Dans le cadre du PPAAO, des progrès substantiels ont été réalisés en termes de création et de diffusion de nouvelles variétés de manioc à travers l’Afrique de l’Ouest. Le Centre régional d’excellence sur les plantes racines et les tubercules abrité par le Ghana a dirigé les efforts régionaux à cet égard.

Mais avec les maladies à virus de la mosaïque et de la striure brune du manioc qui planent, la production est menacée.

Le deuxième financement de l’UE permettra au CORAF et à ses partenaires de mettre en place des systèmes de détection précoce et de prendre des mesures proactives contre les risques biologiques pour le manioc.

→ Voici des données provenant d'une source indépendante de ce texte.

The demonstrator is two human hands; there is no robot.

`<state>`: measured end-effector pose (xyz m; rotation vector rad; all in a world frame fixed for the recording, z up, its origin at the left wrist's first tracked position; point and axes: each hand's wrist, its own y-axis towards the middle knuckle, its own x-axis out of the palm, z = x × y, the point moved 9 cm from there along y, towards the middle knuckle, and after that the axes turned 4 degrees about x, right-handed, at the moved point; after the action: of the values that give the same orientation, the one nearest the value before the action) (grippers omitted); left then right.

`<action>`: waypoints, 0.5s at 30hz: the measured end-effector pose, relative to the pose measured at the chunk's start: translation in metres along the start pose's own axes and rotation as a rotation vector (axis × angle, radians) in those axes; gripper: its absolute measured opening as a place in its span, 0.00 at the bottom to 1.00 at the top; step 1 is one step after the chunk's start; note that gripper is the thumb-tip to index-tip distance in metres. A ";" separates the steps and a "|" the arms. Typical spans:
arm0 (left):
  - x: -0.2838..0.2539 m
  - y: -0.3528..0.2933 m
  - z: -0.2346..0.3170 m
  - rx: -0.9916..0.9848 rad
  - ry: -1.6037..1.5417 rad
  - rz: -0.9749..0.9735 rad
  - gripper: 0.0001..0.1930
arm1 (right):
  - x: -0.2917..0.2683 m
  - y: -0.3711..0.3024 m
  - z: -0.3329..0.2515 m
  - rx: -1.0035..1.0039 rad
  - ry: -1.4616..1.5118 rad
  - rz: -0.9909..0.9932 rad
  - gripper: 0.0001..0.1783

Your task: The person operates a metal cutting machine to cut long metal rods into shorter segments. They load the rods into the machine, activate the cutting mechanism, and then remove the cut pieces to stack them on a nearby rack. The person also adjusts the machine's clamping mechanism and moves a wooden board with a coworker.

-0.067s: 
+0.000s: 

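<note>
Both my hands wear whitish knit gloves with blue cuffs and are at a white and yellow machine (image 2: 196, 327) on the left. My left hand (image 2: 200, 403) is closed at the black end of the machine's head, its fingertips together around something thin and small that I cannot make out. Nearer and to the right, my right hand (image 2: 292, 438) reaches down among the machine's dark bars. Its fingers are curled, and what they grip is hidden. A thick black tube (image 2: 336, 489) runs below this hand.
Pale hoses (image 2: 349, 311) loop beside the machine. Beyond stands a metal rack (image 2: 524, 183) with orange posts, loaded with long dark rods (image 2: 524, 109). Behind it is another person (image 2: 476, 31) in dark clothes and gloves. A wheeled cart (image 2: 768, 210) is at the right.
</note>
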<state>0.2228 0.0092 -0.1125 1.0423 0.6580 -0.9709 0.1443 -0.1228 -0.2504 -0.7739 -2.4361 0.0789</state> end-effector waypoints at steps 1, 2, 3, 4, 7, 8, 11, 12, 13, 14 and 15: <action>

Alors qu’environ 56 pour cent de la production mondiale totale de manioc provient d’Afrique, les rendements moyens sont bien inférieurs à ceux de toute autre région du globe.

Le consortium de mise en œuvre de : Anticiper et gérer les risques biologiques pour renforcer la résilience des agriculteurs au changement climatique en Afrique de l’Ouest implique le CORAF, le Mécanisme de gestion des risques biologiques (BIMAF), le Programme Epidémiologie virale Ouest Africaine (WAVE) et les systèmes nationaux de recherche de dix pays.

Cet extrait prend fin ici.